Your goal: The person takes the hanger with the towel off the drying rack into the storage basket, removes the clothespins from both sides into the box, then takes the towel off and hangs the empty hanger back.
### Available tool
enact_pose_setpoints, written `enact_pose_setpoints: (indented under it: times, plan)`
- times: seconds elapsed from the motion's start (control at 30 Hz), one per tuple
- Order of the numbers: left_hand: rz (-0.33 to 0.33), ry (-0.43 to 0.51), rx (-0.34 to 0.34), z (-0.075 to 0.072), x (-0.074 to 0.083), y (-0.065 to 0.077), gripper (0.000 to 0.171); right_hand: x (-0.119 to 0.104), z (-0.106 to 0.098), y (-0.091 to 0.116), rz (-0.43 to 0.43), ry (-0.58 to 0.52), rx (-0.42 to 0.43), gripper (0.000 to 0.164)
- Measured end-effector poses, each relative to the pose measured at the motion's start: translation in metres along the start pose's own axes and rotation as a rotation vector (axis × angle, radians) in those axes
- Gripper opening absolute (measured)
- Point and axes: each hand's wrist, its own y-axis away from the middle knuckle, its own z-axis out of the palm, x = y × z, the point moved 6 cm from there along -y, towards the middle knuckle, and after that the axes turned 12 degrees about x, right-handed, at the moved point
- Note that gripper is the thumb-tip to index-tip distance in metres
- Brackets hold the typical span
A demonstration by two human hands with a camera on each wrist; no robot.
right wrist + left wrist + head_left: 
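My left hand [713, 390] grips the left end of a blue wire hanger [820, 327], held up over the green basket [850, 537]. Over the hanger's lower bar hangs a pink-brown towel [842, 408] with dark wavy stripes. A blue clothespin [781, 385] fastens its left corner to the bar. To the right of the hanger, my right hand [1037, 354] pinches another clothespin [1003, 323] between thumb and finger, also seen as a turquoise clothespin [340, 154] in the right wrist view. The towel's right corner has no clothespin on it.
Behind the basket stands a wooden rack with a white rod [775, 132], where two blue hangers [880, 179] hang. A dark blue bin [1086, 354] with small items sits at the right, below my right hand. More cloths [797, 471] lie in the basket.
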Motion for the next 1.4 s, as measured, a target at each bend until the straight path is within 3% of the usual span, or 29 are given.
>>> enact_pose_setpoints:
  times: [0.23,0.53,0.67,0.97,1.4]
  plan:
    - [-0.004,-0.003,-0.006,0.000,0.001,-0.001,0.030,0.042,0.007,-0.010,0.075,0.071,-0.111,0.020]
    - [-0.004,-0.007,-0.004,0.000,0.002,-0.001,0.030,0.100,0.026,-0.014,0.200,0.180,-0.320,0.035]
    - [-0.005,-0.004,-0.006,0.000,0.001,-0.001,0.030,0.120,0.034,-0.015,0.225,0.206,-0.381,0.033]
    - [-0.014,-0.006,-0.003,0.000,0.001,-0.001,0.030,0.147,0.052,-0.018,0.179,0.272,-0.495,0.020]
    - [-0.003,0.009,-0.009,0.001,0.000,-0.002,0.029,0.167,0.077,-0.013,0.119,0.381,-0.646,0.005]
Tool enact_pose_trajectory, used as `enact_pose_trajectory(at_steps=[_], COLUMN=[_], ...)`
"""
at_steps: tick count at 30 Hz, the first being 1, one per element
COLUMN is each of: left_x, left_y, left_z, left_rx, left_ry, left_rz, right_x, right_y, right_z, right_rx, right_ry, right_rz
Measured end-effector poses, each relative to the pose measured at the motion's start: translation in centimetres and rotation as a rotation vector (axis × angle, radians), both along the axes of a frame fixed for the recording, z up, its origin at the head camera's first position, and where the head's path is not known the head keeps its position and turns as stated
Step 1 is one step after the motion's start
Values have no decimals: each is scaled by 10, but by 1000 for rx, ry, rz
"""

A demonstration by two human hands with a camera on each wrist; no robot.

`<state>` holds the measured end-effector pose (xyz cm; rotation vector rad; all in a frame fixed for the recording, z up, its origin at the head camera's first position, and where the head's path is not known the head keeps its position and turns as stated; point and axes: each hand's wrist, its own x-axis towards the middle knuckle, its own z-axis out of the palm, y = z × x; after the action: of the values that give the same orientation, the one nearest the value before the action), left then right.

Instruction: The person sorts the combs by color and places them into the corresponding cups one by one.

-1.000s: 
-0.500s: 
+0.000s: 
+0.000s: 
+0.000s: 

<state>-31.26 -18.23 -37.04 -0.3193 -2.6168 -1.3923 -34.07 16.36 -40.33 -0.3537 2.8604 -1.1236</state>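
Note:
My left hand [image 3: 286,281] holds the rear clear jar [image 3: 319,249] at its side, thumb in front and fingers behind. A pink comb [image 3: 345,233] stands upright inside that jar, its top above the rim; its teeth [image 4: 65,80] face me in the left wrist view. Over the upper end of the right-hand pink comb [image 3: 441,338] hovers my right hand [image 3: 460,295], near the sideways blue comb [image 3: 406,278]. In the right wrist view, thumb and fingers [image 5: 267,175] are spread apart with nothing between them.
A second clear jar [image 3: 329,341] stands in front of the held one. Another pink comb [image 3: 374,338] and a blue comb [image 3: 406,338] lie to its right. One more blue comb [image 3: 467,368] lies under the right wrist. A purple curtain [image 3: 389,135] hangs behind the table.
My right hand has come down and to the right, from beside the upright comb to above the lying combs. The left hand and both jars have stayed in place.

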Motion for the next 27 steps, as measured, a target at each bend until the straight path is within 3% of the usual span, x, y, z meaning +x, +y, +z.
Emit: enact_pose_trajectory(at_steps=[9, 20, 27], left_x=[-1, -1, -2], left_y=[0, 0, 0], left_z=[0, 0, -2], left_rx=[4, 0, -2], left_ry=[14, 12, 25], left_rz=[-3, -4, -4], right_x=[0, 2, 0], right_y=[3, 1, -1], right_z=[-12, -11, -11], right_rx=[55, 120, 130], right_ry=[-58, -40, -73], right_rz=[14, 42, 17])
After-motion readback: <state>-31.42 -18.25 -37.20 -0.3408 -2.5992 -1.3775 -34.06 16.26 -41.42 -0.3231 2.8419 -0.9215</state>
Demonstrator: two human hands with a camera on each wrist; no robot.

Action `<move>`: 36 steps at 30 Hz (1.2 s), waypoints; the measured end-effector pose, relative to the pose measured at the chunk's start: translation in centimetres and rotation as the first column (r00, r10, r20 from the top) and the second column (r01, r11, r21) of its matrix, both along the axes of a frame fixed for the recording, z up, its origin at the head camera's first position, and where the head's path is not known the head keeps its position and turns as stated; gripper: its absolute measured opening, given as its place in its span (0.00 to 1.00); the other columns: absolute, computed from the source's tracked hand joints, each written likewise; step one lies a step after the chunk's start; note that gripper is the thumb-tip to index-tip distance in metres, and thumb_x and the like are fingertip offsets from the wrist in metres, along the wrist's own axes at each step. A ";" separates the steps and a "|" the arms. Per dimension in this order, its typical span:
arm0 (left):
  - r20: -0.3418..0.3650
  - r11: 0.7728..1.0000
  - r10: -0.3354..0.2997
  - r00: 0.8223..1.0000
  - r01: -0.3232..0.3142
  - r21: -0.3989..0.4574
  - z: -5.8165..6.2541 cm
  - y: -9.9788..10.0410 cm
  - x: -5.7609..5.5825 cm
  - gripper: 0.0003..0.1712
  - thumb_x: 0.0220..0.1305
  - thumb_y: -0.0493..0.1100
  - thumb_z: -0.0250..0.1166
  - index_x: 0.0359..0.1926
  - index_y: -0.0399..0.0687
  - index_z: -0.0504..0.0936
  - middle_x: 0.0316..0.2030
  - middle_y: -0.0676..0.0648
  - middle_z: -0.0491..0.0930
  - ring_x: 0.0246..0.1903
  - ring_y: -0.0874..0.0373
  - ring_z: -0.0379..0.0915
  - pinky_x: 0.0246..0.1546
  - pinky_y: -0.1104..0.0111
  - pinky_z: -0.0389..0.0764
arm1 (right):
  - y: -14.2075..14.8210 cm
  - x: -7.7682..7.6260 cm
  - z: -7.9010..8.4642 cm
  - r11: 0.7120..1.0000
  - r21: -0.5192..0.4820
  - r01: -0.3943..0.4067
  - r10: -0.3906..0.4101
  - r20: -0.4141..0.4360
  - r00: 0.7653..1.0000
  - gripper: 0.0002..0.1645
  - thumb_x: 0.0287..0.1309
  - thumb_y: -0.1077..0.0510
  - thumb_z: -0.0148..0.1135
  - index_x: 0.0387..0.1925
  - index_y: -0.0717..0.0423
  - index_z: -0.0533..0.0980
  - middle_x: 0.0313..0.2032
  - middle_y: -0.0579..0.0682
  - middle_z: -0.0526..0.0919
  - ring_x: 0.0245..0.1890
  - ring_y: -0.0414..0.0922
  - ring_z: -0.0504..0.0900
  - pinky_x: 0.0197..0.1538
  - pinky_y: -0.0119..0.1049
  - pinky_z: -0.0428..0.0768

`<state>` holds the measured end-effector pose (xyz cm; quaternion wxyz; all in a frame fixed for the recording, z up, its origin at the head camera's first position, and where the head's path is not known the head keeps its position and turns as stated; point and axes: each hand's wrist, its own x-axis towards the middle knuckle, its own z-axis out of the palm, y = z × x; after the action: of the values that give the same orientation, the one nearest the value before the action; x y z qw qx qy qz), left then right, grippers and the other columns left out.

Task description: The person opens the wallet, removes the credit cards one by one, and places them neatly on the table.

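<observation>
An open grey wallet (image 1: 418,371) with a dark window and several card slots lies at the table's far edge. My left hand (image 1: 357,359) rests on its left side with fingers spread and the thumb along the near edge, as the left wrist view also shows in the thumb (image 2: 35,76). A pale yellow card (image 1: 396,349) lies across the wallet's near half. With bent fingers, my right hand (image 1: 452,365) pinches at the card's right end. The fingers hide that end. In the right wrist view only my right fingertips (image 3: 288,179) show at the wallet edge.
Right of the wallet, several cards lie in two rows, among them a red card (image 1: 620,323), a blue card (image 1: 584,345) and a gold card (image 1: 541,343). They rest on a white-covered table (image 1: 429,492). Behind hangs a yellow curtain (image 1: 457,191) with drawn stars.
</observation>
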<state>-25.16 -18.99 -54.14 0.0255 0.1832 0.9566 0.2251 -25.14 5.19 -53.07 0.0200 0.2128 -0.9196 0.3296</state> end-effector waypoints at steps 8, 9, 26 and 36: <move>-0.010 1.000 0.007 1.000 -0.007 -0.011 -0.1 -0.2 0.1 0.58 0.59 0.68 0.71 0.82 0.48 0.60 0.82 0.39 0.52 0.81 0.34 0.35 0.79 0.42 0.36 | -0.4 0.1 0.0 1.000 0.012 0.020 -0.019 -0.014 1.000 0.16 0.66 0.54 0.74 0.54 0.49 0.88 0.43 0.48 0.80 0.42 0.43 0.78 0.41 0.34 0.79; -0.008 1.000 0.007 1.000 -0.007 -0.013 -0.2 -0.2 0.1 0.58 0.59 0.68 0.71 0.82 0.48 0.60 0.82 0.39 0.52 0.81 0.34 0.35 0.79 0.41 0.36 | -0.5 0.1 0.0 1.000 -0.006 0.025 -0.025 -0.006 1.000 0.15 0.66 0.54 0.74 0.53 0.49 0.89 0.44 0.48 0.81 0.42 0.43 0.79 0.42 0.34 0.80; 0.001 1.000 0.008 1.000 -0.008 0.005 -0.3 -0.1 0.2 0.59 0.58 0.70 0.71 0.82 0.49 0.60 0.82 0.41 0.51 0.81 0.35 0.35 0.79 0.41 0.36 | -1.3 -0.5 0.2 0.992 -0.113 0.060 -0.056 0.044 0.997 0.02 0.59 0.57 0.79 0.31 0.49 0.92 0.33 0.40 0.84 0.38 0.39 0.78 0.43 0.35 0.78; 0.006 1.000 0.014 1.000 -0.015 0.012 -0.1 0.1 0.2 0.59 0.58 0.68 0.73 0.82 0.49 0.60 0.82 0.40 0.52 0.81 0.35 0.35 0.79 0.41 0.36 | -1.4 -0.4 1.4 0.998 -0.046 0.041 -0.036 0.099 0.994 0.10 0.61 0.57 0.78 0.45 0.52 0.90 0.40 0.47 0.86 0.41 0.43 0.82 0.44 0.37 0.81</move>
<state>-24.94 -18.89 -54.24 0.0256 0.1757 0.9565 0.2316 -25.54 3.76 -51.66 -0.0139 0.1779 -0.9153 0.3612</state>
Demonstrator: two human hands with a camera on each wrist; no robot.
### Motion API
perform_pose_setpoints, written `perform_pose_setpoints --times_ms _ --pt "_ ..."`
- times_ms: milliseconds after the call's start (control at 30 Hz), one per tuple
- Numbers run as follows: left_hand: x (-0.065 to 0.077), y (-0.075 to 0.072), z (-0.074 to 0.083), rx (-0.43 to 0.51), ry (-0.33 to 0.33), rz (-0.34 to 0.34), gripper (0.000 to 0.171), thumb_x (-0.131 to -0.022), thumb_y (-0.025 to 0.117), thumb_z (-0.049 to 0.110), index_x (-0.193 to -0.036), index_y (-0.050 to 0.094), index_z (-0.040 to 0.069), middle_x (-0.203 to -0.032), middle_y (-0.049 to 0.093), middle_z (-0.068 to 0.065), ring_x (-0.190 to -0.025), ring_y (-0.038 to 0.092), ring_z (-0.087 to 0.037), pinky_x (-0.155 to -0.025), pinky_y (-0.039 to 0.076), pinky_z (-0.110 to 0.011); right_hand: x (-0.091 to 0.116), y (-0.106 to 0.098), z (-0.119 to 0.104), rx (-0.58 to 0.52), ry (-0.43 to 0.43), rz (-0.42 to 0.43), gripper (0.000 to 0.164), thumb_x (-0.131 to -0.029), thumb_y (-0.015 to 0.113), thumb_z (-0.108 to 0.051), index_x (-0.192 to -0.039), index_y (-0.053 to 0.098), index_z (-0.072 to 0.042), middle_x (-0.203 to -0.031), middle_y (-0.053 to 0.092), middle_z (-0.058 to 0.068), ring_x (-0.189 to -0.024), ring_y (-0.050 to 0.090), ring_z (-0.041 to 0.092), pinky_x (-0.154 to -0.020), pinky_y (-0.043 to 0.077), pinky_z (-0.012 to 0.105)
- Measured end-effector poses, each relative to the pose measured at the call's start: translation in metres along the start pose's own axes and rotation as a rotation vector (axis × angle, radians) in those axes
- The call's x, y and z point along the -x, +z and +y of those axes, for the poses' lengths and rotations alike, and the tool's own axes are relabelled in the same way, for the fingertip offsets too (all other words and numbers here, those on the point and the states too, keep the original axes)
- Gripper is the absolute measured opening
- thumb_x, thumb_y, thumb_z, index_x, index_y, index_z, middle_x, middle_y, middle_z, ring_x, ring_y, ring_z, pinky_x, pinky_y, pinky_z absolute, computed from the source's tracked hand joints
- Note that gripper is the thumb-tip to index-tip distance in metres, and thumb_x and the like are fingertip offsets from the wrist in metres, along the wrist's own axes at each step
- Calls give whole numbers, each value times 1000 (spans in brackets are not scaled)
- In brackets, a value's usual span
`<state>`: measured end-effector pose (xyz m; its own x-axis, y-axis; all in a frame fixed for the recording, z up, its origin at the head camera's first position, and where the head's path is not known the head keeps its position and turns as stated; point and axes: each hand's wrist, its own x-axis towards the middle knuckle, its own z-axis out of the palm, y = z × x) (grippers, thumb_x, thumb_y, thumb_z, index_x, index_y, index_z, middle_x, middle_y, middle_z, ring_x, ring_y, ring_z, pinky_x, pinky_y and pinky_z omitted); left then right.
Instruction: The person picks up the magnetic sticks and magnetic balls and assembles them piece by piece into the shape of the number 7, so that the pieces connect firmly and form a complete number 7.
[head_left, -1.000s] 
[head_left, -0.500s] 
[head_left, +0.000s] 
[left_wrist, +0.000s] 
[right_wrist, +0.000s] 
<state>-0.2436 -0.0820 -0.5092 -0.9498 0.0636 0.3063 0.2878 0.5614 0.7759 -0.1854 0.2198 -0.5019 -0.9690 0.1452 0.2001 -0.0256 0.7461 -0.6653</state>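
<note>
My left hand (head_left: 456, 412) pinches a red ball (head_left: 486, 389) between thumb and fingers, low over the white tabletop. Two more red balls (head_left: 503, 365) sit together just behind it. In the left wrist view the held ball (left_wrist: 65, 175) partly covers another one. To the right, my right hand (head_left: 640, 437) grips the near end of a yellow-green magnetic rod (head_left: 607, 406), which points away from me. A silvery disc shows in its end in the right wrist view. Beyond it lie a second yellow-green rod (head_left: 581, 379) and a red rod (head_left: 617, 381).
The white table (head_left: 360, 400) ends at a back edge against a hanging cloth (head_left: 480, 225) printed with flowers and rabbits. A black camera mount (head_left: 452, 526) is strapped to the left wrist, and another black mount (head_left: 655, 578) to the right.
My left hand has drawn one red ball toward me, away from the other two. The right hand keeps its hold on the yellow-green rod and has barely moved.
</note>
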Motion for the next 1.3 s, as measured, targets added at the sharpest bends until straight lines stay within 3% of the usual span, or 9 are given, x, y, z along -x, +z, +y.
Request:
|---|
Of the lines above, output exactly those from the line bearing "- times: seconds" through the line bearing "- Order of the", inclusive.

§ RESPONSE FOR THIS EXERCISE:
- times: seconds elapsed from the motion's start (control at 30 Hz), one per tuple
- Order of the numbers: left_hand: rz (-0.33 to 0.33), ry (-0.43 to 0.51), rx (-0.34 to 0.34), z (-0.075 to 0.072), x (-0.074 to 0.083), y (-0.065 to 0.077), gripper (0.000 to 0.171); right_hand: x (-0.119 to 0.104), z (-0.106 to 0.098), y (-0.091 to 0.116), rz (-0.43 to 0.43), ry (-0.58 to 0.52), rx (-0.42 to 0.43), gripper (0.000 to 0.164)

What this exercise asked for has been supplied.